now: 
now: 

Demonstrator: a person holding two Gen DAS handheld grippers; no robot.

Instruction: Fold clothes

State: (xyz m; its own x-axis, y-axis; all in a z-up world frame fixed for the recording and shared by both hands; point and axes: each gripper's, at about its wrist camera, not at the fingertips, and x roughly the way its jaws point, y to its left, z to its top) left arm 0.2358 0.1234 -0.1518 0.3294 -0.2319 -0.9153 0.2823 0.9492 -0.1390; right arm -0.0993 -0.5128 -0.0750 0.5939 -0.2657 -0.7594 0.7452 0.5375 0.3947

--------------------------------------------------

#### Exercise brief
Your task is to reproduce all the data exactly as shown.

#### Expected answer
now: 
now: 

Demonstrator: a person holding two Gen DAS handheld grippers; no robot.

Instruction: Fold clothes

State: (xyz m; its own x-axis, y-axis; all in a z-up world frame fixed for the recording and shared by both hands; point and axes: each gripper's, at about its wrist camera, not at the fingertips, and x roughly the way its jaws point, y to its left, z to its top) left arm 0.2358 0.1234 -0.1518 0.3294 -0.2319 -0.9153 0.2823 0.9492 -0.1390; right arm -0.0993 -0.5128 -0.0750 0.5939 -0.2657 -0.7594 0.7452 0.5375 0.3947

The complete answer has been given.